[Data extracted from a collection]
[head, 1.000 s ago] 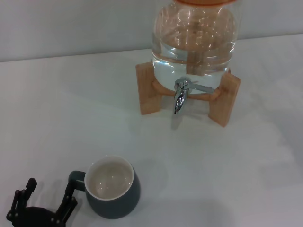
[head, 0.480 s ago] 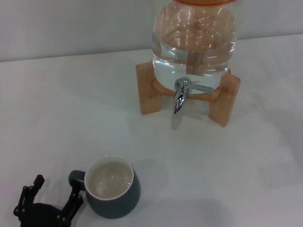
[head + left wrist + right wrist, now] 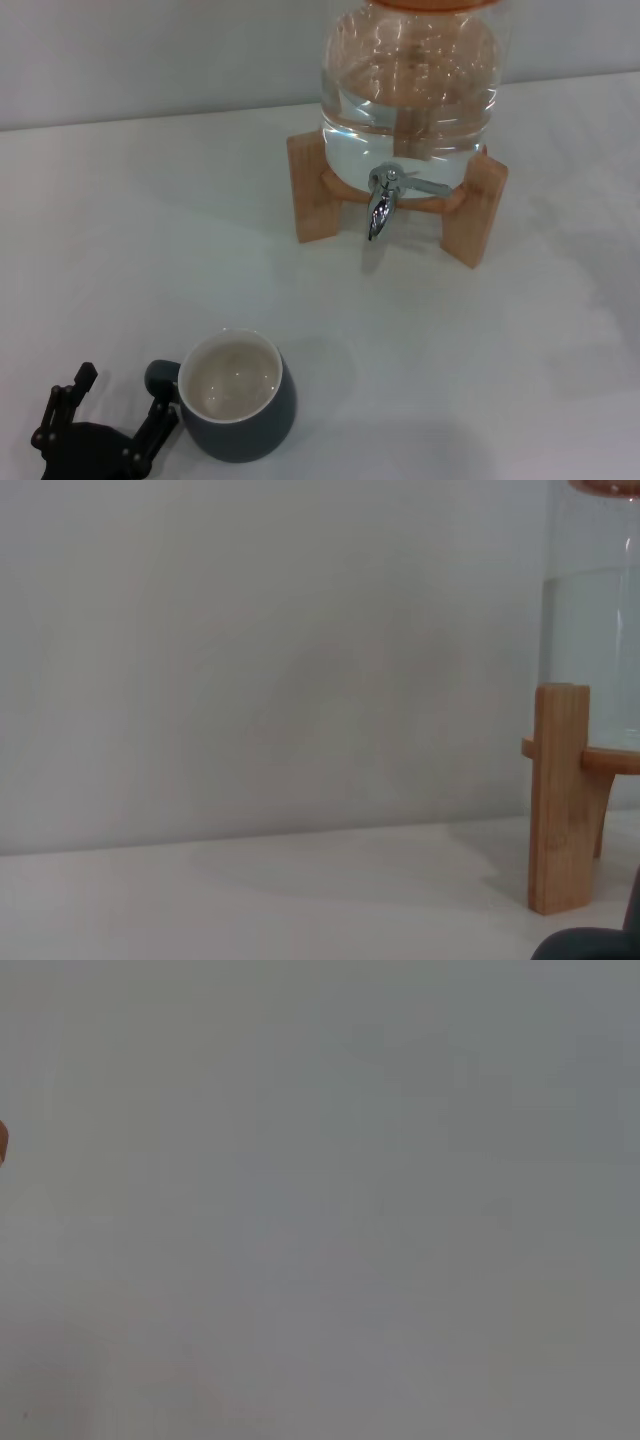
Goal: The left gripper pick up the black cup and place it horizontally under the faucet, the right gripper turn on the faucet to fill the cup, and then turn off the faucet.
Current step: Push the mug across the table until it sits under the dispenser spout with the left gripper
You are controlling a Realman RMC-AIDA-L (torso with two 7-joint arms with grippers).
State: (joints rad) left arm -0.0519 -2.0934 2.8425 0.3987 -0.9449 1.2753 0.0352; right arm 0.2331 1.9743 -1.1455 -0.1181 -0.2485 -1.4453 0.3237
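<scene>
Black cup [image 3: 238,409] upright on the near bench [image 3: 480,360], well short of the faucet [image 3: 381,205], handle pointed toward the robot's left. Just beside that handle, left claw [image 3: 105,418], spread, one finger nearly touching. Right claw out of sight.

Item: my left gripper [image 3: 110,408]. Colour: black throughout, matte. Form: two jaws built from jointed linkage bars, each ending in a small squared tip, rising from a rounded dark base. Only this part of me shows.
</scene>
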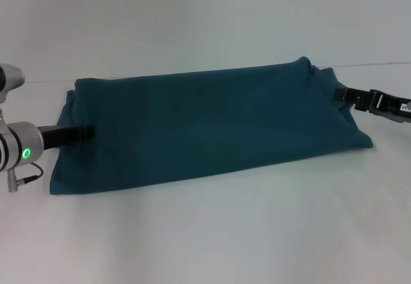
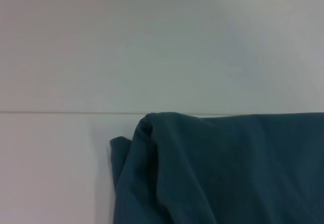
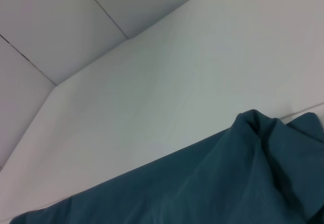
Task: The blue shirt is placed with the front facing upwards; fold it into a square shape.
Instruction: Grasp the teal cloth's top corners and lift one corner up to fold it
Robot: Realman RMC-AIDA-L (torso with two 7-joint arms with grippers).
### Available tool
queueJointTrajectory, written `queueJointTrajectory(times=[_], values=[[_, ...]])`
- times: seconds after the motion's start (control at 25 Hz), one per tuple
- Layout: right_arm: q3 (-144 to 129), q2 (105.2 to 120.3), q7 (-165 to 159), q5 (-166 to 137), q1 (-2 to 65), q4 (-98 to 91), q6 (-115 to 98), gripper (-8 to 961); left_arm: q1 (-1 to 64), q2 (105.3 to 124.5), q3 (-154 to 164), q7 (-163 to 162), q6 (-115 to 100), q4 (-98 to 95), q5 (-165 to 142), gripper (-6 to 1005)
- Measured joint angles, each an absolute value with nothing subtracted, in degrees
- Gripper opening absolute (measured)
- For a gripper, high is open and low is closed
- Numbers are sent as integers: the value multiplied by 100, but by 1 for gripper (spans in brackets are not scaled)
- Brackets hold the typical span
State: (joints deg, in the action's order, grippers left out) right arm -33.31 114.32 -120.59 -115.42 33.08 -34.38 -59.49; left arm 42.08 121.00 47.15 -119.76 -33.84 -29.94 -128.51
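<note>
Teal blue shirt [image 1: 212,126] lies folded into a long plain band; both grippers' jaws can't be told.

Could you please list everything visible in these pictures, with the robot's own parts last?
blue shirt: one, dark teal-blue, folded into a long band lying across the table, plain side showing, no print in view.
table: one, white, under the shirt.
left gripper: one, black with silver wrist, at the shirt's left end, touching the cloth.
right gripper: one, black, at the shirt's right end, by the bunched far corner.
</note>
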Motion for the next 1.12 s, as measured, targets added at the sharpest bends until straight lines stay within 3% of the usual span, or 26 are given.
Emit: queueJointTrajectory(times=[0.44, 0.88, 1.12], values=[[-3331, 11425, -12059, -11550, 3246, -3432, -5937, 808, 4022, 12157, 4705, -12022, -3440, -3337, -12851, 17], [-3331, 11416, -12080, -11582, 3246, -3426, -5973, 808, 3924, 12124, 4663, -12055, -3314, -3367, -12902, 14], [-3331, 11416, -12083, -11588, 3256, -3433, -5977, 808, 3704, 12192, 4657, -12058, -3308, -3693, -12870, 87]])
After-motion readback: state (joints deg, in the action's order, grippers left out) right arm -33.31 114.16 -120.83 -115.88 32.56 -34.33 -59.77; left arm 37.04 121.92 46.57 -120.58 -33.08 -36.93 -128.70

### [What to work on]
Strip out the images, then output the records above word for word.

### [Exercise answer]
[head, 1.000 s ago] 
[head, 0.480 s ago] 
[head + left wrist + right wrist, now] 
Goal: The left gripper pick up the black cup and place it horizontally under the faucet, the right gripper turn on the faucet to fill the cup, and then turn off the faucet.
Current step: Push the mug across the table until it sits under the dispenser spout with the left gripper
You are controlling a Realman RMC-AIDA-L (torso with two 7-joint arms with grippers).
State: (joints rad) left arm -0.0519 -2.0934 2.8425 0.3987 -0.9449 1.2753 0.0352; right arm 0.2331 1.9743 -1.1455 -0.1181 -0.2485 -1.4453 0.3237
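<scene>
Black cup [image 3: 238,409] upright on the near bench [image 3: 480,360], well short of the faucet [image 3: 381,205], handle pointed toward the robot's left. Just beside that handle, left claw [image 3: 105,418], spread, one finger nearly touching. Right claw out of sight.

Item: my left gripper [image 3: 110,408]. Colour: black throughout, matte. Form: two jaws built from jointed linkage bars, each ending in a small squared tip, rising from a rounded dark base. Only this part of me shows.
</scene>
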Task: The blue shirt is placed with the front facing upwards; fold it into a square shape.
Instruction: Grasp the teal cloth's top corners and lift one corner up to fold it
Robot: Realman RMC-AIDA-L (torso with two 7-joint arms with grippers).
### Available tool
queueJointTrajectory, written `queueJointTrajectory(times=[_], values=[[_, ...]])`
- times: seconds after the motion's start (control at 25 Hz), one per tuple
- Layout: right_arm: q3 (-144 to 129), q2 (105.2 to 120.3), q7 (-165 to 159), q5 (-166 to 137), q1 (-2 to 65), q4 (-98 to 91), q6 (-115 to 98), gripper (-8 to 961); left_arm: q1 (-1 to 64), q2 (105.3 to 124.5), q3 (-154 to 164), q7 (-163 to 162), q6 (-115 to 100), q4 (-98 to 95), q5 (-165 to 142), gripper (-6 to 1005)
- Measured joint angles, each an absolute value with nothing subtracted, in degrees
- Gripper opening absolute (measured)
- For a gripper, high is open and low is closed
- Numbers are sent as integers: the value multiplied by 100, but by 1 for gripper (spans in brackets are not scaled)
- Brackets hold the typical span
State: (joints deg, in the action's order, grippers left out) right arm -33.31 114.32 -120.59 -115.42 33.08 -34.38 -59.49; left arm 42.08 121.00 47.15 -119.76 -33.84 -29.94 -128.51
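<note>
Teal blue shirt [image 1: 212,126] lies folded into a long plain band; both grippers' jaws can't be told.

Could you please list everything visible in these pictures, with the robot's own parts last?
blue shirt: one, dark teal-blue, folded into a long band lying across the table, plain side showing, no print in view.
table: one, white, under the shirt.
left gripper: one, black with silver wrist, at the shirt's left end, touching the cloth.
right gripper: one, black, at the shirt's right end, by the bunched far corner.
</note>
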Motion for the next 1.12 s, as measured, targets added at the sharpest bends until straight lines stay within 3% of the usual span, or 26 are given.
Emit: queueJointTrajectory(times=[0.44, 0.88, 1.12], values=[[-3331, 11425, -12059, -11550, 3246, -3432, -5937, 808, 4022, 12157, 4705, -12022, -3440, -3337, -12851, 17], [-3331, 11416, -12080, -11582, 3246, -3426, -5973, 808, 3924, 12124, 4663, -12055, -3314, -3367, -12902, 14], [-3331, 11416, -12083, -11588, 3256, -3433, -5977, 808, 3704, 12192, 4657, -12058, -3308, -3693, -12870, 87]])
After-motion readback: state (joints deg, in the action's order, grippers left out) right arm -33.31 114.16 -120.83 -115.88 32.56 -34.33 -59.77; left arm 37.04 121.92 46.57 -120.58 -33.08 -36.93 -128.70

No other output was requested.